One of the more interesting aspects of this tale is why 1994 seemed to act as a cutoff date for most models of color, especially black models, with each successive year growing more homogenous. Black models were never strong in number, but at least they were present. It’s impossible to fully comprehend this aspect of Kawakubo’s decision-making process, yet it must be addressed for both ethical and practical rationales, especially since a sizable portion of the brand’s base and public proponents are people of color—no one wore the label better on the 2017 Met Gala red carpet dedicated to Kawakubo than Rihanna and Tracee Ellis Ross.

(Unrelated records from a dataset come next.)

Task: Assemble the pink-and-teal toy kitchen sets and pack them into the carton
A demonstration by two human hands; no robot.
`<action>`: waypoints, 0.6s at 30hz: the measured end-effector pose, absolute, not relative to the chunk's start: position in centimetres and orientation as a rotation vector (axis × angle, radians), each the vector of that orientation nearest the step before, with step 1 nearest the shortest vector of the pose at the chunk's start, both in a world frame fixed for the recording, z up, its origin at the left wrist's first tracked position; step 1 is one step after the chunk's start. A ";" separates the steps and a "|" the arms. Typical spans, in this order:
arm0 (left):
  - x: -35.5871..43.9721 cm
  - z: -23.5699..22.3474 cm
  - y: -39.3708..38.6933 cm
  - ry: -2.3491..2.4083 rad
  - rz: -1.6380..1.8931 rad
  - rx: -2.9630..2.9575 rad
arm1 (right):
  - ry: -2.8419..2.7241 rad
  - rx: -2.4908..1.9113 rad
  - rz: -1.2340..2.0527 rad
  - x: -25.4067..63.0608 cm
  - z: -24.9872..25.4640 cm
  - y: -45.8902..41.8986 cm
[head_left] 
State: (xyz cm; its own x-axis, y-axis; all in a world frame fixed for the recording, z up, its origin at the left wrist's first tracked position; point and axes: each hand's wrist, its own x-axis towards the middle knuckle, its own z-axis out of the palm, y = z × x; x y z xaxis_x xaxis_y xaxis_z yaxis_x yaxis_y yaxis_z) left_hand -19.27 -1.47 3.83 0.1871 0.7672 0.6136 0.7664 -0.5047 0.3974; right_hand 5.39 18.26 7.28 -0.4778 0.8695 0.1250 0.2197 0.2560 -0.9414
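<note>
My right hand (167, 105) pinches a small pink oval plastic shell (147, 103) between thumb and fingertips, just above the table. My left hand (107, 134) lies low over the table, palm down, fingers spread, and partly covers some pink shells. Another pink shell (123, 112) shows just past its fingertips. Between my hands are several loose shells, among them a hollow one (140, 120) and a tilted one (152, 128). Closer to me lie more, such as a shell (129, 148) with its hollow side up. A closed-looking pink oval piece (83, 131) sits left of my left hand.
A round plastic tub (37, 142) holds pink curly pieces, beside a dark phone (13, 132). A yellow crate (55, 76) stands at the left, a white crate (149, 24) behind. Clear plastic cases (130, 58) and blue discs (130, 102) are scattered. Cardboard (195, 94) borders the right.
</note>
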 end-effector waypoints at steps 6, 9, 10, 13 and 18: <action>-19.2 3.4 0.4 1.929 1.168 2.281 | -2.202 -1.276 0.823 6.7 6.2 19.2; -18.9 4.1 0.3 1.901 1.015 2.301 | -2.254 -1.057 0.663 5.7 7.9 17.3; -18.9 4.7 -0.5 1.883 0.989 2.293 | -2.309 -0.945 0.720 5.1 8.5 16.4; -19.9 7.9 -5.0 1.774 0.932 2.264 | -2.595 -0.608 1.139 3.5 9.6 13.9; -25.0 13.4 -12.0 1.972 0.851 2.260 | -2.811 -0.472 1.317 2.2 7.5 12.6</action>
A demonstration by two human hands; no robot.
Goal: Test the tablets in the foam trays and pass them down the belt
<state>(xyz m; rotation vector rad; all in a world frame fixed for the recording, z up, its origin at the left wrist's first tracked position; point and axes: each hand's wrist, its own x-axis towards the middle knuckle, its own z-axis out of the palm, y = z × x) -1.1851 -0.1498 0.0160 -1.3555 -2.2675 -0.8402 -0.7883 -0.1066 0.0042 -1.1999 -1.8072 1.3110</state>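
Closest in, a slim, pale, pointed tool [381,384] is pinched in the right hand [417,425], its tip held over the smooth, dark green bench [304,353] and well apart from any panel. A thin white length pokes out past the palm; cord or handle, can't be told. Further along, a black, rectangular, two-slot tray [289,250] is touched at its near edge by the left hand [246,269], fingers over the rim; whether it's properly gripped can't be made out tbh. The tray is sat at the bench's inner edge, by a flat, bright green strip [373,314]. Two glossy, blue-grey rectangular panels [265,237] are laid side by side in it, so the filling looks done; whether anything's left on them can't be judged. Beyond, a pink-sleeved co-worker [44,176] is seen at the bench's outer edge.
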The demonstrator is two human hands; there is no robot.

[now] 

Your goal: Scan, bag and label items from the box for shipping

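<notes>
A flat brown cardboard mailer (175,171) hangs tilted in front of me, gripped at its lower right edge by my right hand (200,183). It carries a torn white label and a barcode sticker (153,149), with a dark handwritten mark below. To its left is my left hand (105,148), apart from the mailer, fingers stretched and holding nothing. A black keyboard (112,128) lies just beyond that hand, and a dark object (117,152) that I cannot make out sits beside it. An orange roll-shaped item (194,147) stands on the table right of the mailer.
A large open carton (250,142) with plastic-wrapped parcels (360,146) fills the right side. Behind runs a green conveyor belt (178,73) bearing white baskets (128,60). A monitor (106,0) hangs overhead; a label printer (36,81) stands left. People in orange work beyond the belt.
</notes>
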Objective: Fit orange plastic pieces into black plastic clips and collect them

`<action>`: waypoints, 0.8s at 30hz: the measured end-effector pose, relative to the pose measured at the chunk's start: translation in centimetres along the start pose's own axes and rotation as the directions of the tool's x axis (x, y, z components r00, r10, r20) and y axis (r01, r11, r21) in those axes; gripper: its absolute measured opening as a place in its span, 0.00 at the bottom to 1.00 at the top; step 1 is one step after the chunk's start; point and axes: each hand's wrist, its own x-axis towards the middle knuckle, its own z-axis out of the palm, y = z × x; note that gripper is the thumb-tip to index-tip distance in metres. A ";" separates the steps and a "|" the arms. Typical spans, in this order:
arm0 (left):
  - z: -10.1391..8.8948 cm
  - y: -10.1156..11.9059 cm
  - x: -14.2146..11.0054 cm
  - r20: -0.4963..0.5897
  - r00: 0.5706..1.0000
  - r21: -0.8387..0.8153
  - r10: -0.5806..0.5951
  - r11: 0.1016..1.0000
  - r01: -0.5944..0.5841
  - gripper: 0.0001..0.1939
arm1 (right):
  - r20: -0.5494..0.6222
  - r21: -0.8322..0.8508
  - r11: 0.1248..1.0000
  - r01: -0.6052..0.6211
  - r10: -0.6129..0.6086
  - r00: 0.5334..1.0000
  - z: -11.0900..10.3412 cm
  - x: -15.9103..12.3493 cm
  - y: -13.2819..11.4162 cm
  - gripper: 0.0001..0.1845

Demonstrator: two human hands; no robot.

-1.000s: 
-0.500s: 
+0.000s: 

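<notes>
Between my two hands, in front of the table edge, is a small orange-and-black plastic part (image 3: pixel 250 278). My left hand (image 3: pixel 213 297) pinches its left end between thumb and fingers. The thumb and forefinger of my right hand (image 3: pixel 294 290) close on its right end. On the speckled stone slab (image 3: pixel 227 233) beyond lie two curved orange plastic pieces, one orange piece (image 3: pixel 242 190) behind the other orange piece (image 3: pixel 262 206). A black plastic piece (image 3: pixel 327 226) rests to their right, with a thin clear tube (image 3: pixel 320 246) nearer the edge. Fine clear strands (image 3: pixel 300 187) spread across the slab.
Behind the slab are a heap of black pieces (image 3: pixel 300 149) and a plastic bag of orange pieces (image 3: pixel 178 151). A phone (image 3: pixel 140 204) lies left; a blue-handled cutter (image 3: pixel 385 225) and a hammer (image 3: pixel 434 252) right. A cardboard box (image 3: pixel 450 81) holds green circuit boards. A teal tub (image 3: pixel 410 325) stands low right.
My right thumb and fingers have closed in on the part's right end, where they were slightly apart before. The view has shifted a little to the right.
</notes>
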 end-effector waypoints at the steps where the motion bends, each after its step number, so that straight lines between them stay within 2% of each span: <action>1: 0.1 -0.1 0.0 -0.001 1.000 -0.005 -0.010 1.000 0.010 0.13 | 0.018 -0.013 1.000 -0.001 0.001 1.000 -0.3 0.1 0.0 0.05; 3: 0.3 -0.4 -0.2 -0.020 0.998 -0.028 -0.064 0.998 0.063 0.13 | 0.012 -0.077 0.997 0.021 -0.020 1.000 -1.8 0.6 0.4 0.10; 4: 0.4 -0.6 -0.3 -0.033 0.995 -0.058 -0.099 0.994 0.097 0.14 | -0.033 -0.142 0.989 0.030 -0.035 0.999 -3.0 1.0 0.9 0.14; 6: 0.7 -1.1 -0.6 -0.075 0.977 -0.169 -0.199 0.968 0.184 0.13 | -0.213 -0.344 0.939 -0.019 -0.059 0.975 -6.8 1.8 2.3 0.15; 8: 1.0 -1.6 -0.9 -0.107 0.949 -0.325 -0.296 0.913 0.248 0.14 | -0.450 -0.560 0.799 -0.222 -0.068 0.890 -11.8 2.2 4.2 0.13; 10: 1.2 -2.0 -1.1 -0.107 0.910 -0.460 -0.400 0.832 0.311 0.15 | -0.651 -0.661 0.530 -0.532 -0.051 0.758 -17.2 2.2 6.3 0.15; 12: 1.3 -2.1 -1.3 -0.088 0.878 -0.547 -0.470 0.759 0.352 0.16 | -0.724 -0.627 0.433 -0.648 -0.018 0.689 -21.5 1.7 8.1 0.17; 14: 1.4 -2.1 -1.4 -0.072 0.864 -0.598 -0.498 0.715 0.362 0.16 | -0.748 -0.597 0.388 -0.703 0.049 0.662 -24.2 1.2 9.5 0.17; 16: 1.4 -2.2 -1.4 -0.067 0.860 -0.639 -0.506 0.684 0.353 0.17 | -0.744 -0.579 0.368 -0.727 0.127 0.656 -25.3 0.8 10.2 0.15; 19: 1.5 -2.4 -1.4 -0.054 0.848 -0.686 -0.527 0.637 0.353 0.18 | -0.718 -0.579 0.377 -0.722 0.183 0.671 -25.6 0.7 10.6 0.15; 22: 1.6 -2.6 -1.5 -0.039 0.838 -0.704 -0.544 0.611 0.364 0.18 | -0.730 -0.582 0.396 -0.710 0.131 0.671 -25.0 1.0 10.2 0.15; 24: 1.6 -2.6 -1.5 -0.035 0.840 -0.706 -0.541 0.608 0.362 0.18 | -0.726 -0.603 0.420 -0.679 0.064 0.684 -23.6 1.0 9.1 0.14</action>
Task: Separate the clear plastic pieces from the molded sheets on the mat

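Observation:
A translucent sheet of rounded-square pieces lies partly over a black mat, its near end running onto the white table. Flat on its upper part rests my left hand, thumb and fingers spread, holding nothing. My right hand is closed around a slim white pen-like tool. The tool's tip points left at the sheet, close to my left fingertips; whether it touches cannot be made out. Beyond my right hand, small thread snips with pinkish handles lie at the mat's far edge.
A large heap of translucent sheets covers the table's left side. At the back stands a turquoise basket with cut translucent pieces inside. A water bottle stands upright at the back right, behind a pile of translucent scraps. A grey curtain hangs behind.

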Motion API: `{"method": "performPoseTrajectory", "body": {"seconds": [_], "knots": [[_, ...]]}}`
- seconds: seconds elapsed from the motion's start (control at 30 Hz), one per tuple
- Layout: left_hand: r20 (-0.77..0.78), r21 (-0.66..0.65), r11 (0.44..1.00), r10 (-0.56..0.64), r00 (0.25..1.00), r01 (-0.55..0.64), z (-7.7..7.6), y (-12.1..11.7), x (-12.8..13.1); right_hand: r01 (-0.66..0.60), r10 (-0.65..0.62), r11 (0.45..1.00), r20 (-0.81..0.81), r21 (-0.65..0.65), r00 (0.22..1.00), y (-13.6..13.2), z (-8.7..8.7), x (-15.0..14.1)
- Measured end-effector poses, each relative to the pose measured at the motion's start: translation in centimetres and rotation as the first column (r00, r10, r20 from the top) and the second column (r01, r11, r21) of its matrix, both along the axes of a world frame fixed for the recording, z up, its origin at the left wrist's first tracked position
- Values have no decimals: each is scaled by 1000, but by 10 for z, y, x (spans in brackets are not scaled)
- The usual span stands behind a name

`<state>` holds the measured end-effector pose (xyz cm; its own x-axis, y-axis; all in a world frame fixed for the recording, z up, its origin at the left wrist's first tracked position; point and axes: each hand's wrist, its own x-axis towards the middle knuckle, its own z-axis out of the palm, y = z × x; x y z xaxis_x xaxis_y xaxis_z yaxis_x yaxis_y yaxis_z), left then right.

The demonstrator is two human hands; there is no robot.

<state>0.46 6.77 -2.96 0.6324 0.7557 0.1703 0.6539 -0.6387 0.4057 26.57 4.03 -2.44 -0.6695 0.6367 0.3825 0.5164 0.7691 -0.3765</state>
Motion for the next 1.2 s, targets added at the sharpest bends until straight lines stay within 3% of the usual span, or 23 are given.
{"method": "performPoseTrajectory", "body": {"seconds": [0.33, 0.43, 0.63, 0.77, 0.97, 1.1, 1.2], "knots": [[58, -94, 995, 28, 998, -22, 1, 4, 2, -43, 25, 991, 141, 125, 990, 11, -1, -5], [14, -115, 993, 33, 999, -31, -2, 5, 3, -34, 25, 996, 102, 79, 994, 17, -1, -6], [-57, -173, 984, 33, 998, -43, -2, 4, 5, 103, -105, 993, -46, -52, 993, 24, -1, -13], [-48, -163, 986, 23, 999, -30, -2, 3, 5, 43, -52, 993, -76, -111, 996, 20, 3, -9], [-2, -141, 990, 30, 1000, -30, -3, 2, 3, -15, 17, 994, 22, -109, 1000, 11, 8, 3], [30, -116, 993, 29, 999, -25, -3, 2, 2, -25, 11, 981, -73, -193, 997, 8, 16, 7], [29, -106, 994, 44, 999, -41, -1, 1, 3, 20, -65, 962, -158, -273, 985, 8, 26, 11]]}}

I am not Ms. Kawakubo and I cannot pretend to know her motivations or inclinations. Perhaps her casting is due to an outdated misconception that in order to present a cohesive vision, one must have similar bodies to showcase the clothes, or perhaps Kawakubo has been horribly misled by casting directors not as free-thinking as their employer. Whatever the reasoning, there must be some level of intention behind it as it would otherwise be impossible to go more than two decades without hiring a single black person—for that, Kawakubo must accept responsibility. The fashion community cannot allow one of its resident geniuses to escape culpability simply because of her brilliant work. If Kawakubo hopes to actualize a brand ethos free from the expectations and societal norms that cause so much pain in the real world, then it is long past time she abandon the kind of racist casting that suggests the only beauty worth anything is lily white.